If sustainable peace is to be attained, we all firmly believe that education should be an integral part of every peace agreement and strong attention should be given to all education projects in conflict and post-conflict countries. Education begins the long journey for war-affected children to reclaim their youth, discover their own humanity and develop their contribution to humanity. It is also an antidote for violence in any society. It gives young people the ability to use their minds in a positive and constructive manner and therefore enables them to have the capacity for transformation, and to build or repair the foundations of their dreams and hopes.

This is why many war children are supporting initiatives such as Save the Children’s Rewrite the Future campaign and its goal of convincing world leaders and international organisations to secure the opportunity of an education for all children in conflict-affected fragile states.
 
We have been lucky. We survived and have all benefited from reinstated education in our lives. We can even have a voice today, and you can hear us because we all had the chance to go back to school.

Each year 750,000 children have their education disrupted or are denied their right to education due to various humanitarian disasters.

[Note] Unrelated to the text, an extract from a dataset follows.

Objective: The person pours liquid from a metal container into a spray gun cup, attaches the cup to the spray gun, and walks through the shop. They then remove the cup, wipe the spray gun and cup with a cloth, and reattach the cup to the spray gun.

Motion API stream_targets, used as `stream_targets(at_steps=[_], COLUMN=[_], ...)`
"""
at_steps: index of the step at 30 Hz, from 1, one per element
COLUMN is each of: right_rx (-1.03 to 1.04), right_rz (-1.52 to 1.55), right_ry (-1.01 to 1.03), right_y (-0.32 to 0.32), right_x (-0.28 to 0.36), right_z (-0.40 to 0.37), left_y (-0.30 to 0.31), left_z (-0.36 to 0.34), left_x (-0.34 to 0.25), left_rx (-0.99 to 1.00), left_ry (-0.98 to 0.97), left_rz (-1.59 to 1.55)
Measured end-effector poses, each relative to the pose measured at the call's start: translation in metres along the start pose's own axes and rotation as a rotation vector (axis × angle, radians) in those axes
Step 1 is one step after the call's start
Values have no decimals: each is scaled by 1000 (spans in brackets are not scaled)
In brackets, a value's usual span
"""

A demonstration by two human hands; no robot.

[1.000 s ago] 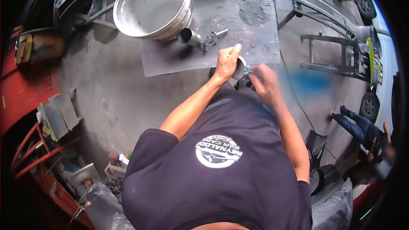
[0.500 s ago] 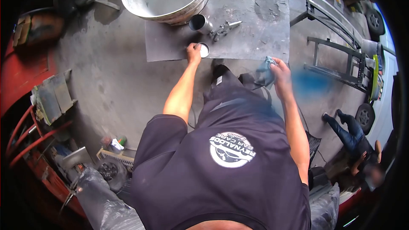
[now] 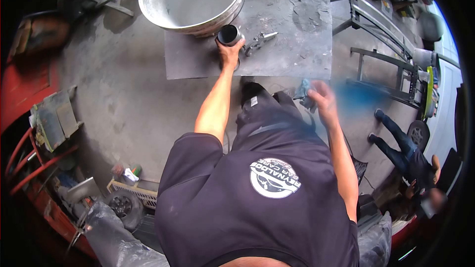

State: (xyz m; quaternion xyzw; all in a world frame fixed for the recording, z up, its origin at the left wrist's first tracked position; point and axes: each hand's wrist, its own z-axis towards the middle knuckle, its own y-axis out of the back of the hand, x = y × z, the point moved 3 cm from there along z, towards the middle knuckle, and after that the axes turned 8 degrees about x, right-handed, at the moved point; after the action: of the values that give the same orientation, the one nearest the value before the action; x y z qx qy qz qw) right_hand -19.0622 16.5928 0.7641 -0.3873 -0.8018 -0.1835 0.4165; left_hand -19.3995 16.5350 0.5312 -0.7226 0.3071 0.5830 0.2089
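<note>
A worker bends over a dark floor mat (image 3: 287, 24) on the concrete of a repair yard. The left hand (image 3: 230, 53) reaches onto the mat's near half, thumb and fingers curled around the near side of a dark metal cup (image 3: 229, 33) that lies on its side close to the mat's far edge. The right hand (image 3: 322, 100) is off the mat, just short of its near right corner, and is blurred; its fingers are bunched shut on a blue cloth (image 3: 303, 89).

A small metal fitting (image 3: 258, 40) lies on the mat just right of the cup, apart from the fingers. A large grey basin (image 3: 148, 0) overlaps the mat's far left corner and stands hard against the cup. The worker's dark trouser leg (image 3: 257, 100) comes up to the mat's near edge, between the two arms.

Right of the mat stand welded metal frames (image 3: 381, 24); beyond them another person (image 3: 403, 151) lies on the ground. Well left of the mat are red hoses (image 3: 29, 160), and nearer the camera a wheel (image 3: 121, 206).
</note>
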Motion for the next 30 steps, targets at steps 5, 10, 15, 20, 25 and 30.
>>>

Millions more have not seen the inside of a classroom for years.

A third of the world’s population is under age 15. They all should be assured the right to compulsory, free education despite wars, natural disasters, poverty, disease, epidemics and post-conflict recoveries.
 
Trust us, we know. Our pens were snatched away, but we luckily got hold of them again. And we have a voice again. We hope you can hear us on behalf of all those voiceless ones.

Notes
Zlata Filipovic, born in Sarajevo, Bosnia is the author of Zlata's Diary: A Child's Life in Wartime Sarajevo and is joint a founding member of the recently established Network of Young People Affected by War (NYPAW) with Ishmael Beah (Sierra Leone), Kon Kelei (Sudan), Grace Akallo (Uganda), Emmanuel Jal (Sudan), Shena A. Gacu (Uganda).

On 18 March 2009 the United Nations is holding a General Assembly Thematic Debate on Education in Emergencies.